Many thanks to everyone who posted! The next step is to really get into Numpy and learn about vectorization for additional optimization.
One way to speed up operations over numpy data is to use vectorize. Essentially, vectorize takes a function f and creates a new function g that maps f over an array a. g is then called like so: g(a).
>>> sqrt_vec = numpy.vectorize(lambda x: x ** 0.5)
>>> sqrt_vec(numpy.arange(10))
array([ 0. , 1. , 1.41421356, 1.73205081, 2. ,
2.23606798, 2.44948974, 2.64575131, 2.82842712, 3. ])
Without having the data you're working with available, I can't say for certain whether this will help, but perhaps you can rewrite the above as a set of functions that can be vectorized. Perhaps in this case you could vectorize over an array of indices into ReadAsArray(h,i,numberColumns, numberRows).

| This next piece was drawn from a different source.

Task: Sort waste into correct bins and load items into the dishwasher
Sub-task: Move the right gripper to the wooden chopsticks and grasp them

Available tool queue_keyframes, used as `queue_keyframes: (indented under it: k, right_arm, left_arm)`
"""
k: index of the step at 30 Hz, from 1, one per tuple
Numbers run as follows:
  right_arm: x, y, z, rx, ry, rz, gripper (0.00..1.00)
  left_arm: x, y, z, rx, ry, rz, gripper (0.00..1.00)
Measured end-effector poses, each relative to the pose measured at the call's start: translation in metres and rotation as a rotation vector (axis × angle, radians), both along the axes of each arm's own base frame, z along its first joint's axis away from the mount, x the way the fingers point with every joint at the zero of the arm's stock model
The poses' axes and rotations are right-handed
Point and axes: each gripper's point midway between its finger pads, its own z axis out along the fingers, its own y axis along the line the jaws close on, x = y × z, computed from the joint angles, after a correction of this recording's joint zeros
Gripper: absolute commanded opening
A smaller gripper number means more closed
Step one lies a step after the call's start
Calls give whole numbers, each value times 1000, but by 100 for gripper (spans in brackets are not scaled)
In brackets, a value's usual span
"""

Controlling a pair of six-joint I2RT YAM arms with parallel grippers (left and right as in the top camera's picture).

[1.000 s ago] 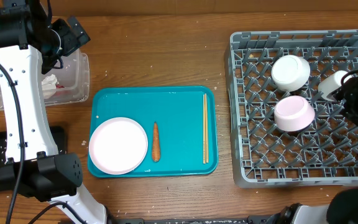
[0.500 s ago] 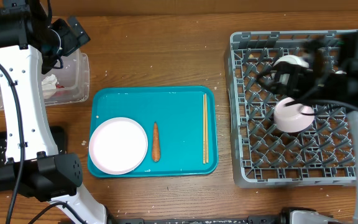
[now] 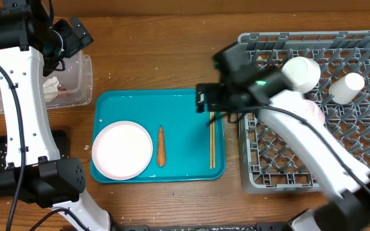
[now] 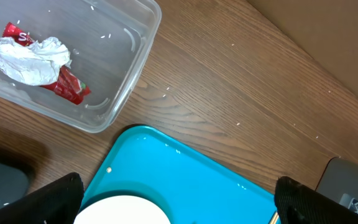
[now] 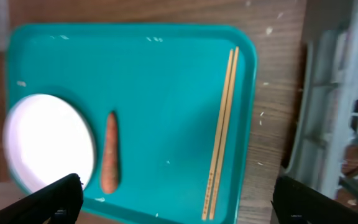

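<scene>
On the smooth teal tray [image 3: 185, 122] lie a round glossy plate [image 3: 122, 150], a tapered orange carrot [image 3: 161, 146] and slim wooden chopsticks [image 3: 212, 138]. The right tool [image 5: 179, 205] hangs wide above the tray; the left tool [image 4: 179, 202], off its corner, is wide too.

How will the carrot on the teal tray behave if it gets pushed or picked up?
The carrot looks round and tapered, so a nudge would probably roll it in an arc. The teal tray looks glossy, so it may slide.
</scene>
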Motion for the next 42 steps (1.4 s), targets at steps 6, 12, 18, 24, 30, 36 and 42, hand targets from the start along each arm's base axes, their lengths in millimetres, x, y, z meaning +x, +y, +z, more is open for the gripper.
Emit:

Here's an example of the potential benefit:
>>> print setup1
import numpy
sqrt_vec = numpy.vectorize(lambda x: x ** 0.5)
>>> print setup2
import numpy
def sqrt_vec(a):
r = numpy.zeros(len(a))
for i in xrange(len(a)):
r[i] = a[i] ** 0.5
return r
>>> timeit.timeit(stmt='a = sqrt_vec(numpy.arange(1000000))', setup=setup1, number=1)
0.30318188667297363
>>> timeit.timeit(stmt='a = sqrt_vec(numpy.arange(1000000))', setup=setup2, number=1)
4.5400981903076172
A 15x speedup! Note also that numpy slicing handles the edges of ndarrays elegantly:
>>> a = numpy.arange(25).reshape((5, 5))
>>> a[3:7, 3:7]
array([[18, 19],
[23, 24]])
So if you could get your ReadAsArray data into an ndarray you wouldn't have to do any edge-checking shenanigans.
Regarding your question about reshaping -- reshaping doesn't fundamentally alter the data at all. It just changes the "strides" by which numpy indices the data. When you call the reshape method, the value returned is a new view into the data; the data isn't copied or altered at all, nor is the old view with the old stride information.
>>> a = numpy.arange(25)
>>> b = a.reshape((5, 5))
>>> a
array([ 0, 1, 2, 3, 4, 5, 6, 7, 8, 9, 10, 11, 12, 13, 14, 15, 16,
17, 18, 19, 20, 21, 22, 23, 24])
>>> b
array([[ 0, 1, 2, 3, 4],
[ 5, 6, 7, 8, 9],
[10, 11, 12, 13, 14],
[15, 16, 17, 18, 19],
[20, 21, 22, 23, 24]])
>>> a[5]
5
>>> b[1][0]
5
>>> a[5] = 4792
>>> b[1][0]
4792
>>> a.strides
(8,)
>>> b.strides
(40, 8)
Answered as requested.
If you are IO bound, you should chunk your reads/writes. Try dumping ~500 MB of data to an ndarray, process it all, write it out and then grab the next ~500 MB. Make sure to reuse the ndarray.
Without trying to completely understand exactly what you are doing, I notice that you aren't using any numpy slices or array broadcasting, both of which may speed up your code, or, at the very least, make it more readable. My apologies if these aren't germane to your problem.